= Task instructions =
Please print every record below exactly as written, leaving out the pictures.

= Given data =
==*==

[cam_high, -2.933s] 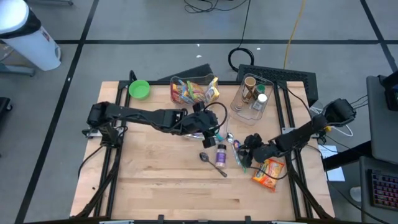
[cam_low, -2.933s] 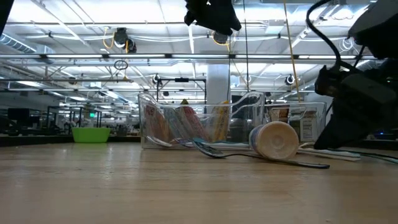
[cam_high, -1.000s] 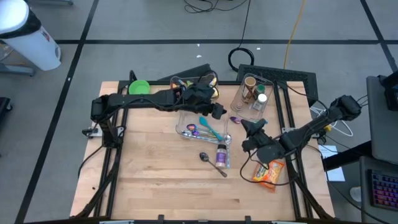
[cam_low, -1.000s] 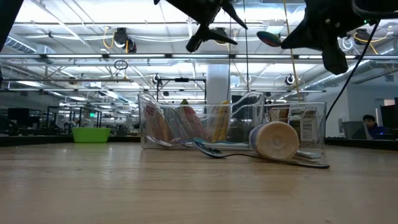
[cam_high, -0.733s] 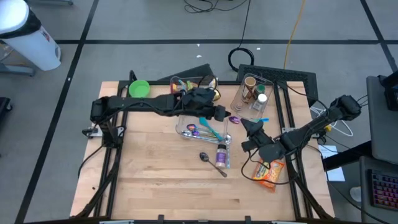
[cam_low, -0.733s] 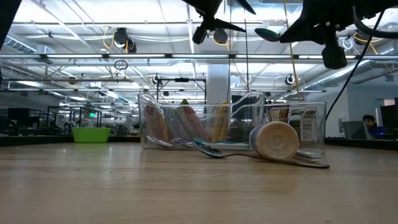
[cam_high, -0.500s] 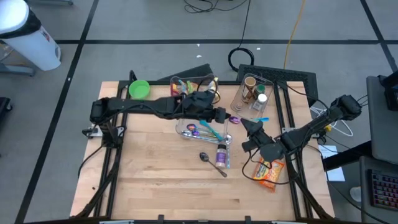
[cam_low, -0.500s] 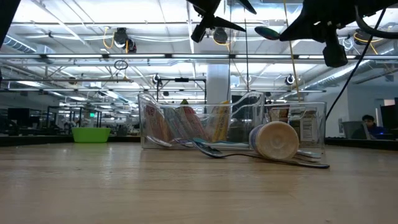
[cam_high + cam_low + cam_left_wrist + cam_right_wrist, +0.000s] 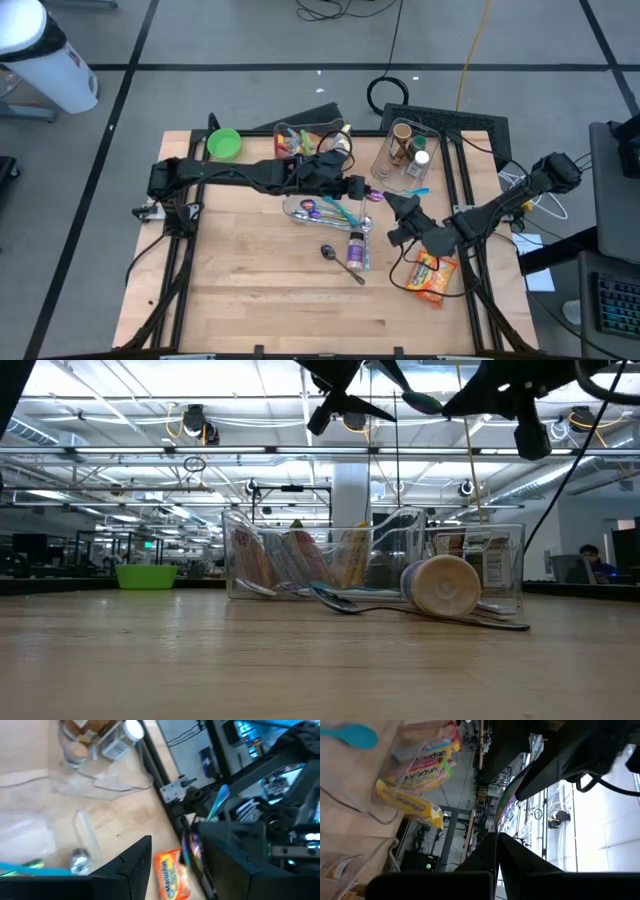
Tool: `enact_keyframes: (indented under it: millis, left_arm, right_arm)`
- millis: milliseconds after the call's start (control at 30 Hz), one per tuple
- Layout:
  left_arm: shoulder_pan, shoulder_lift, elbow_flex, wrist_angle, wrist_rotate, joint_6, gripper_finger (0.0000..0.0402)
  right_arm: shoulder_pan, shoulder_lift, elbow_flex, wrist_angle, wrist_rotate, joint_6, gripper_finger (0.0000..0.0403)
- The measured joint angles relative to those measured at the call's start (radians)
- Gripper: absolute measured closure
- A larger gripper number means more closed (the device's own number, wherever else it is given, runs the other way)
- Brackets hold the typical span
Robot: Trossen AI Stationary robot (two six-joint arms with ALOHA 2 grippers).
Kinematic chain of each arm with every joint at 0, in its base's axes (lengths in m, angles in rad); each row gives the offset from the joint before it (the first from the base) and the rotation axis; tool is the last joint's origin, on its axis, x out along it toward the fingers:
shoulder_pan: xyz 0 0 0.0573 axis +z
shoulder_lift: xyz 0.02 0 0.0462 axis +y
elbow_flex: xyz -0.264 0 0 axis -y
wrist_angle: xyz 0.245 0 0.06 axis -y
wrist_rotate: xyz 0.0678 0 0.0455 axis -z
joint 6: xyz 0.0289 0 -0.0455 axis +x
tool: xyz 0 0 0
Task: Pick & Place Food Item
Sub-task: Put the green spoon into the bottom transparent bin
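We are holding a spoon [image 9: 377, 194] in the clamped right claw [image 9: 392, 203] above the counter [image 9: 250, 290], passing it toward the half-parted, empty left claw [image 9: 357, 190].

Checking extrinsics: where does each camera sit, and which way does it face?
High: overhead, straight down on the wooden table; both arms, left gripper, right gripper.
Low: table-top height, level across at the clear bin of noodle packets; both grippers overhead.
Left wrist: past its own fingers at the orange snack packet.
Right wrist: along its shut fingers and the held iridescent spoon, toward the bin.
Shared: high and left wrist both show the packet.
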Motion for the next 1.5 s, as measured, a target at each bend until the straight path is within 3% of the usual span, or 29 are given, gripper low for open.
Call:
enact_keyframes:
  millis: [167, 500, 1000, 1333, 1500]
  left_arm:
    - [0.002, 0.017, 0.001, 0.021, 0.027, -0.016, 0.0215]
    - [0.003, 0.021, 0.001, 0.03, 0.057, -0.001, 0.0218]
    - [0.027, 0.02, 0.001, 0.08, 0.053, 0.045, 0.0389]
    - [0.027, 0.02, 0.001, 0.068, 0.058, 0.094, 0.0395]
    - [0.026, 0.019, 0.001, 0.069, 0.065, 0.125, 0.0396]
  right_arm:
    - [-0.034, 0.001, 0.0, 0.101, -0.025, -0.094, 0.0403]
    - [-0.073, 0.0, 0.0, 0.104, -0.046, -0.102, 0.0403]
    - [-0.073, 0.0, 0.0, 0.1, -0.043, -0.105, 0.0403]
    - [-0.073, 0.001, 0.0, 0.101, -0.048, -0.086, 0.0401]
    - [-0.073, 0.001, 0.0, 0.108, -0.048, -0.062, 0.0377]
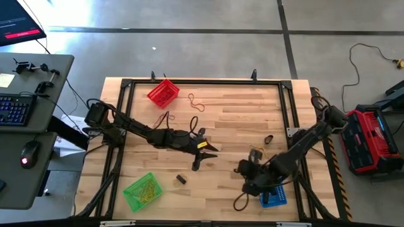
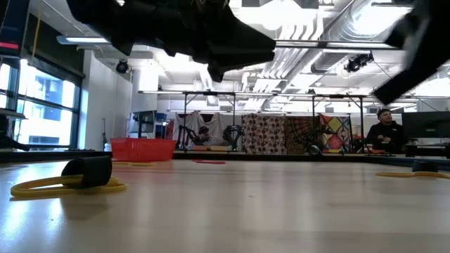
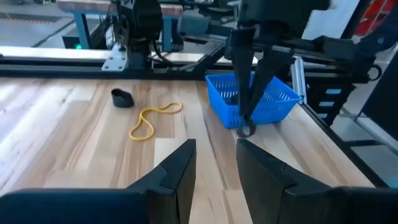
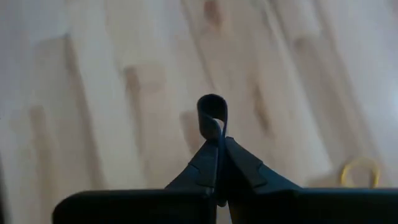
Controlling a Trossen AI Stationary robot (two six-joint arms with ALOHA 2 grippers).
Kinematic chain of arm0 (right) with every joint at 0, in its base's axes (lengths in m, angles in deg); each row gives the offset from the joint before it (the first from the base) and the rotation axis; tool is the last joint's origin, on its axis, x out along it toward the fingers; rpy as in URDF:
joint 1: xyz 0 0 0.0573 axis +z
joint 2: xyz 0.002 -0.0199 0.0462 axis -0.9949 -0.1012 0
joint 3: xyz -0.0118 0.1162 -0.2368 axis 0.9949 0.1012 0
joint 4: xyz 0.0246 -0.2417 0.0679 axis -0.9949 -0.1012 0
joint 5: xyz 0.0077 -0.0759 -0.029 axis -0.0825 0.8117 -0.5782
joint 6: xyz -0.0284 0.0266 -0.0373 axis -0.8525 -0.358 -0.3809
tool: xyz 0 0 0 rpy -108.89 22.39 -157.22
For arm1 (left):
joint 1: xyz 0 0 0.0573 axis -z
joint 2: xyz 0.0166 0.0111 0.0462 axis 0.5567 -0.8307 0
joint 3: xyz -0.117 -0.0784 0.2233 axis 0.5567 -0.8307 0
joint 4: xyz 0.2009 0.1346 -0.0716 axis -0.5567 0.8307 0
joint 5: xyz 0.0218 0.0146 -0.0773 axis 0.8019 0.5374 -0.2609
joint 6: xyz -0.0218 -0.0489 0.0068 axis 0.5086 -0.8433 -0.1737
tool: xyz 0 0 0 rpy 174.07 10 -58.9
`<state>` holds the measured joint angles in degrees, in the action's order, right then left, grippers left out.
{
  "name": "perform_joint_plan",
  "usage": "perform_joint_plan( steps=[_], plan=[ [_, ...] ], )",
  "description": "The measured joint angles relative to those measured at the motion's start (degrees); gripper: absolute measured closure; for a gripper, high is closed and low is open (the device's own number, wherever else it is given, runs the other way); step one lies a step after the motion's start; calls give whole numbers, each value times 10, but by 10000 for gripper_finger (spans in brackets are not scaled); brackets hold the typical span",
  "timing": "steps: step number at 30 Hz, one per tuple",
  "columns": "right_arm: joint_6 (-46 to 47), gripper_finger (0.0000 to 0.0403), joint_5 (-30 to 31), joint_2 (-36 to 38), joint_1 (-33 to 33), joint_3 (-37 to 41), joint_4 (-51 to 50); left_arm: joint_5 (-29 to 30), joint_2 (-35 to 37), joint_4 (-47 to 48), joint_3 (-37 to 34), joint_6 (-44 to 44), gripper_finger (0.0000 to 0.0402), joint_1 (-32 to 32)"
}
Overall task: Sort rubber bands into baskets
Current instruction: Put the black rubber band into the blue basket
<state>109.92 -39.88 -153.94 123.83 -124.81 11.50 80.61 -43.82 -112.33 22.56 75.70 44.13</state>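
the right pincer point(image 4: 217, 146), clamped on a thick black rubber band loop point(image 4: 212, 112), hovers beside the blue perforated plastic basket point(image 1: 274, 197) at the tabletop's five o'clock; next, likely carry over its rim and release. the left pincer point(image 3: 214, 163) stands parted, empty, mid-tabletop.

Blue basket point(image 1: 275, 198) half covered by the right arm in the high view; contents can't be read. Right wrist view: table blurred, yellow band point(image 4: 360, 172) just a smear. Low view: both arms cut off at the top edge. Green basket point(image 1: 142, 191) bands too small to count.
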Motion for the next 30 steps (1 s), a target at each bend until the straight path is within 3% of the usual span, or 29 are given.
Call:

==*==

= Your solution =
[cam_high, -2.933s] 
[cam_low, -2.933s] 
[cam_high, -1.000s] 
[cam_low, -1.000s] 
[cam_high, -0.733s] 
[cam_low, -0.733s] 
[cam_high, -0.500s] 
[cam_low, -0.500s] 
[cam_high + cam_low + cam_left_wrist + cam_right_wrist, +0.000s] 
Tool: `enact_keyframes: (indented under it: millis, left_arm, right_arm)`
- millis: milliseconds after the call's start (control at 30 Hz), one per tuple
- Layout:
  left_arm: shoulder_pan, shoulder_lift, elbow_flex, wrist_angle, wrist_rotate, joint_6, gripper_finger (0.0000..0.0402)
  right_arm: shoulder_pan, shoulder_lift, elbow_flex, wrist_angle, wrist_rotate, joint_6, gripper_finger (0.0000..0.0403)
- The measured joint angles relative to those measured at the call's start (radians)
- Gripper: absolute measured closure
- A larger gripper number means more closed (the device's own number, wherever else it is given, runs the other way)
- Brackets hold the typical span
Robot: Trossen AI Stationary robot (two six-joint arms with ALOHA 2 grippers).
Kinematic chain of each arm with every joint at 0, in its base's axes (lengths in m, angles in rad); each row gives the offset from the joint before it (the first from the base) and the rotation axis; tool is the last joint's origin, on its axis, x out along it toward the fingers:
shoulder_pan: xyz 0 0 0.0573 axis +z
shoulder_lift: xyz 0.02 0 0.0462 axis +y
elbow_flex: xyz -0.264 0 0 axis -y
wrist_angle: xyz 0.245 0 0.06 axis -y
wrist_rotate: xyz 0.0678 0 0.0455 axis -z
joint 6: xyz 0.0289 0 -0.0455 axis +x
tool: xyz 0 0 0
Task: Pick & Place Food Item
Sub-task: Put the green spoon into the bottom transparent bin
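We are holding a spoon [image 9: 377, 194] in the clamped right claw [image 9: 392, 203] above the counter [image 9: 250, 290], passing it toward the half-parted, empty left claw [image 9: 357, 190].

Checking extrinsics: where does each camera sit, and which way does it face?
High: overhead, straight down on the wooden table; both arms, left gripper, right gripper.
Low: table-top height, level across at the clear bin of noodle packets; both grippers overhead.
Left wrist: past its own fingers at the orange snack packet.
Right wrist: along its shut fingers and the held iridescent spoon, toward the bin.
Shared: high and left wrist both show the packet.
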Motion for the next 1.5 s, as measured, a target at each bend until the straight path is within 3% of the usual span, or 29 are given, gripper low for open.
Call:
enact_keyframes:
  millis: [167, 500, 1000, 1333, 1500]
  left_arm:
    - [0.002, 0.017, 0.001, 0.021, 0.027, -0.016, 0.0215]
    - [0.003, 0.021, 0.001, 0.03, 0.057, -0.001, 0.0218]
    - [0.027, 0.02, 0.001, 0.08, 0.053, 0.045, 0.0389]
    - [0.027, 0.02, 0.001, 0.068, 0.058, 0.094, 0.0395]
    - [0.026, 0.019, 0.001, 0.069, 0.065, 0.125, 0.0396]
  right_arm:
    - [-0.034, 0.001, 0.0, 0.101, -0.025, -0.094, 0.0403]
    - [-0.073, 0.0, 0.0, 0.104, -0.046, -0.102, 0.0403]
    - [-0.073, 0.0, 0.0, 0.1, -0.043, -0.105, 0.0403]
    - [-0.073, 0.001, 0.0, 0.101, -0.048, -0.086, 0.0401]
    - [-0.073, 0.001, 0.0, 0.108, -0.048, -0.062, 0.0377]
Controlling a Trossen AI Stationary robot (two six-joint arms with ALOHA 2 grippers).
Kinematic chain of arm0 (right) with every joint at 0, in its base's axes (lengths in m, angles in deg); each row gives the offset from the joint before it (the first from the base) and the rotation axis; tool is the last joint's origin, on its axis, x out along it toward the fingers; rpy as in URDF:
joint 1: xyz 0 0 0.0573 axis +z
joint 2: xyz 0.002 -0.0199 0.0462 axis -0.9949 -0.1012 0
joint 3: xyz -0.0118 0.1162 -0.2368 axis 0.9949 0.1012 0
joint 4: xyz 0.0246 -0.2417 0.0679 axis -0.9949 -0.1012 0
joint 5: xyz 0.0077 -0.0759 -0.029 axis -0.0825 0.8117 -0.5782
joint 6: xyz -0.0284 0.0266 -0.0373 axis -0.8525 -0.358 -0.3809
tool: xyz 0 0 0 rpy -108.89 22.39 -157.22
For arm1 (left):
joint 1: xyz 0 0 0.0573 axis -z
joint 2: xyz 0.0166 0.0111 0.0462 axis 0.5567 -0.8307 0
joint 3: xyz -0.117 -0.0784 0.2233 axis 0.5567 -0.8307 0
joint 4: xyz 0.2009 0.1346 -0.0716 axis -0.5567 0.8307 0
joint 5: xyz 0.0218 0.0146 -0.0773 axis 0.8019 0.5374 -0.2609
joint 6: xyz -0.0218 -0.0489 0.0068 axis 0.5086 -0.8433 -0.1737
tool: xyz 0 0 0 rpy 174.07 10 -58.9
`<state>` holds the measured joint angles in degrees, in the action's order, right then left, grippers left out.
{
  "name": "perform_joint_plan",
  "usage": "perform_joint_plan( steps=[_], plan=[ [_, ...] ], )",
  "description": "The measured joint angles relative to those measured at the motion's start (degrees); gripper: absolute measured closure; for a gripper, high is closed and low is open (the device's own number, wherever else it is given, runs the other way); step one lies a step after the motion's start; calls give whole numbers, each value times 10, but by 10000 for gripper_finger (spans in brackets are not scaled); brackets hold the typical span",
  "timing": "steps: step number at 30 Hz, one per tuple",
  "columns": "right_arm: joint_6 (-46 to 47), gripper_finger (0.0000 to 0.0403), joint_5 (-30 to 31), joint_2 (-36 to 38), joint_1 (-33 to 33), joint_3 (-37 to 41), joint_4 (-51 to 50); left_arm: joint_5 (-29 to 30), joint_2 (-35 to 37), joint_4 (-47 to 48), joint_3 (-37 to 34), joint_6 (-44 to 44), gripper_finger (0.0000 to 0.0402), joint_1 (-32 to 32)"
}
Overall task: Sort rubber bands into baskets
Current instruction: Put the black rubber band into the blue basket
<state>109.92 -39.88 -153.94 123.83 -124.81 11.50 80.61 -43.82 -112.33 22.56 75.70 44.13</state>
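the right pincer point(image 4: 217, 146), clamped on a thick black rubber band loop point(image 4: 212, 112), hovers beside the blue perforated plastic basket point(image 1: 274, 197) at the tabletop's five o'clock; next, likely carry over its rim and release. the left pincer point(image 3: 214, 163) stands parted, empty, mid-tabletop.

Blue basket point(image 1: 275, 198) half covered by the right arm in the high view; contents can't be read. Right wrist view: table blurred, yellow band point(image 4: 360, 172) just a smear. Low view: both arms cut off at the top edge. Green basket point(image 1: 142, 191) bands too small to count.
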Motion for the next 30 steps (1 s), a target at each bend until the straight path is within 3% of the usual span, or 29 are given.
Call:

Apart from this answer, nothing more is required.